- Interactive map of Mara District
- Country: Peru
- Region: Apurímac
- Province: Cotabambas
- Founded: January 2, 1857
- Capital: Mara

Government
- • Mayor: Florentino Enriquez Ayquipa

Area
- • Total: 224.17 km^{2} (86.55 sq mi)
- Elevation: 3,770 m (12,370 ft)

Population (2005 census)
- • Total: 6,374
- • Density: 28.43/km^{2} (73.64/sq mi)
- Time zone: UTC-5 (PET)
- UBIGEO: 030505

= Mara District =

Mara District is one of the six districts of the Cotabambas Province in Peru.

== Geography ==
One of the highest peaks of the district is Kuntur Kunka at approximately 4400 m.

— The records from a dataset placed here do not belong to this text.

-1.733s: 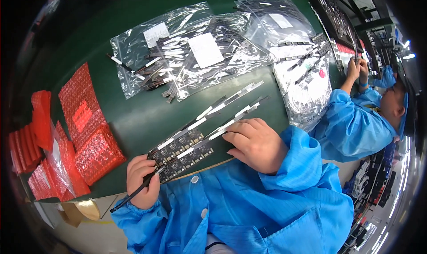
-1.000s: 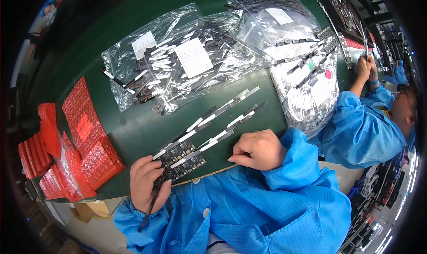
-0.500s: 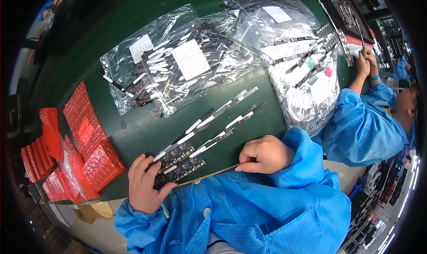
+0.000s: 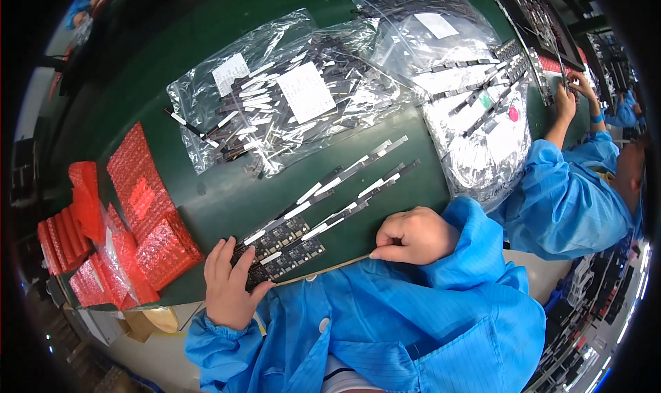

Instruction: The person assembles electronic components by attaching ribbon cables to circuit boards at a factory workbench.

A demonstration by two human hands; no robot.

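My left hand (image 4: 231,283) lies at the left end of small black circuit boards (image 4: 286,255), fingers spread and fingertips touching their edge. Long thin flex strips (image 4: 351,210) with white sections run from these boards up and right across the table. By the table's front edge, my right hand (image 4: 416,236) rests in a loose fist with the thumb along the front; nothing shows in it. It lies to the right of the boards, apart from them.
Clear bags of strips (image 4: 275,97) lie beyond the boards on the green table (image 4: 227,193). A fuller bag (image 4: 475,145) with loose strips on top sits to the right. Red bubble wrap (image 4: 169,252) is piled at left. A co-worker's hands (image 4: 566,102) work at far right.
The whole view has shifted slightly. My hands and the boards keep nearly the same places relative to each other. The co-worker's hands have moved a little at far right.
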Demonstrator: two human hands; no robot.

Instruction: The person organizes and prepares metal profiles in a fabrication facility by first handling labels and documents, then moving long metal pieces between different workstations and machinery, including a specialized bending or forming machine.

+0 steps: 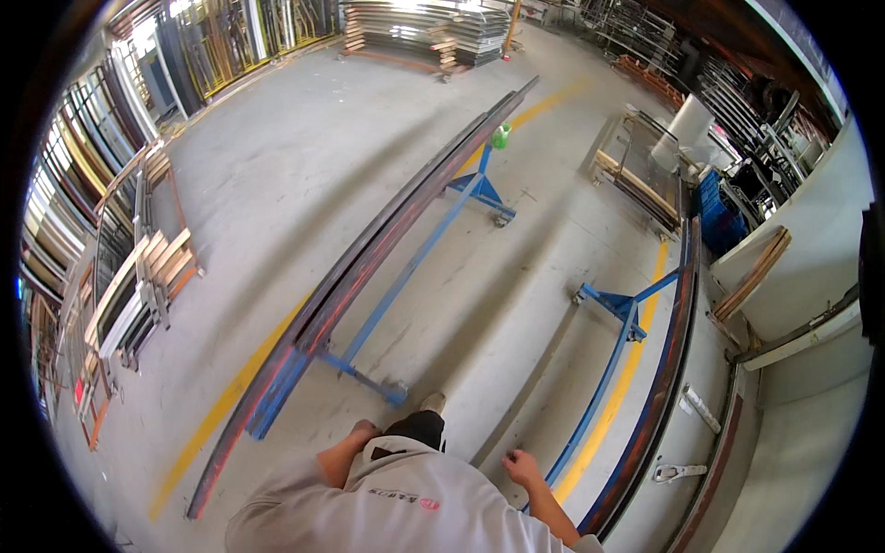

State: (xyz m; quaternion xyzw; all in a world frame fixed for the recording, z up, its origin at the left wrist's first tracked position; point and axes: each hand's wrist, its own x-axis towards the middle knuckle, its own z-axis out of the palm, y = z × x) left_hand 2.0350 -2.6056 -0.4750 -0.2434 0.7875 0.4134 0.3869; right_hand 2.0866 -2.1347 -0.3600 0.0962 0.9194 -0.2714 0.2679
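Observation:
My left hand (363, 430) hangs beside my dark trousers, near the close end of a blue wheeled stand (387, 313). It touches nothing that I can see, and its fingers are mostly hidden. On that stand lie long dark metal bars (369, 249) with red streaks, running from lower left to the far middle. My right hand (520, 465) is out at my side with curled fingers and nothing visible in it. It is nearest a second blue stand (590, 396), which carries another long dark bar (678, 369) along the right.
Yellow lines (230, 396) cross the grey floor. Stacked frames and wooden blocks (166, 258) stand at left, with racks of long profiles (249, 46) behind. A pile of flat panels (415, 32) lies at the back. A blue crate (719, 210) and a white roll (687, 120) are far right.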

Other mountains are listed below:

- Aksu
- Huch'uy Miyu Kancha
- Mina Quri
- Puyaq
- Qaqa Marka
- Qucha Pata
- Suntu
- Tarawiri
- Willkani
- Yanama

== Ethnic groups ==
The people in the district are mainly indigenous citizens of Quechua descent. Quechua is the language which the majority of the population (94.45%) learnt to speak in childhood, 5.24% of the residents started speaking using the Spanish language (2007 Peru Census).